ACTIVITY — Reproduce the opening lines of the listing below exactly, stopping after the line that contains "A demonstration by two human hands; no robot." and leaving out any pictures.

THE INPUT —
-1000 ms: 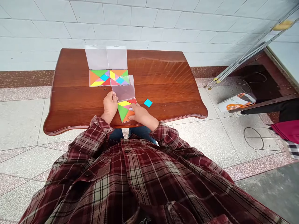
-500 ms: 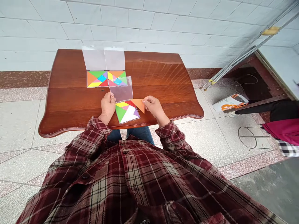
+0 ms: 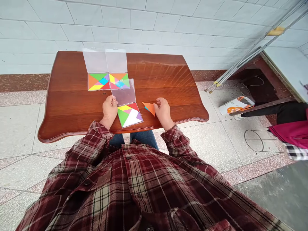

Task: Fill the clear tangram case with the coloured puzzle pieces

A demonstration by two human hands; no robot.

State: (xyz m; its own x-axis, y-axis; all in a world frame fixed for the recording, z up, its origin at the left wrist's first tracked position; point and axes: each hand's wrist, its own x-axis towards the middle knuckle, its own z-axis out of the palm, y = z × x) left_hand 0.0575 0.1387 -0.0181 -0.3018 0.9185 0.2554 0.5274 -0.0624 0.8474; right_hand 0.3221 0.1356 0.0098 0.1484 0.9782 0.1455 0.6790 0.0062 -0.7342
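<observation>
Across the wooden counter (image 3: 168, 70), the right hand (image 3: 164, 112) pinches an orange triangle (image 3: 150, 108) over a blue piece (image 3: 146, 108), while the left hand (image 3: 110, 111) clamps the clear lid (image 3: 123, 93) of a tangram case (image 3: 133, 124).

No text can be read: the orange lettering on the white carton (image 3: 236, 106) at three o'clock is too blurred, and the shirt's pocket patch (image 3: 104, 177) is likewise illegible.
</observation>
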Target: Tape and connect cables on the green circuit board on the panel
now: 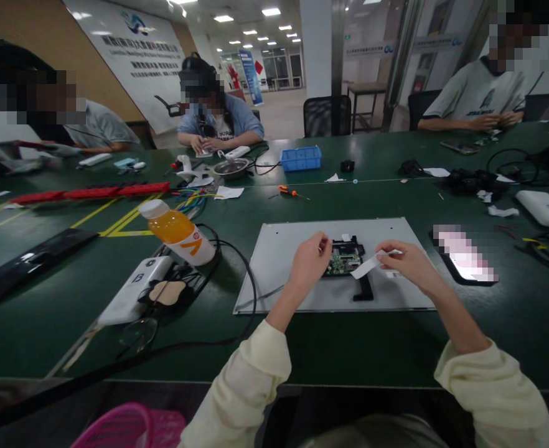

ANSWER SPACE —
-1000 ms: 
-500 ms: 
+0 ms: 

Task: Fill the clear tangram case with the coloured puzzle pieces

A demonstration by two human hands; no robot.

The answer contains nothing further.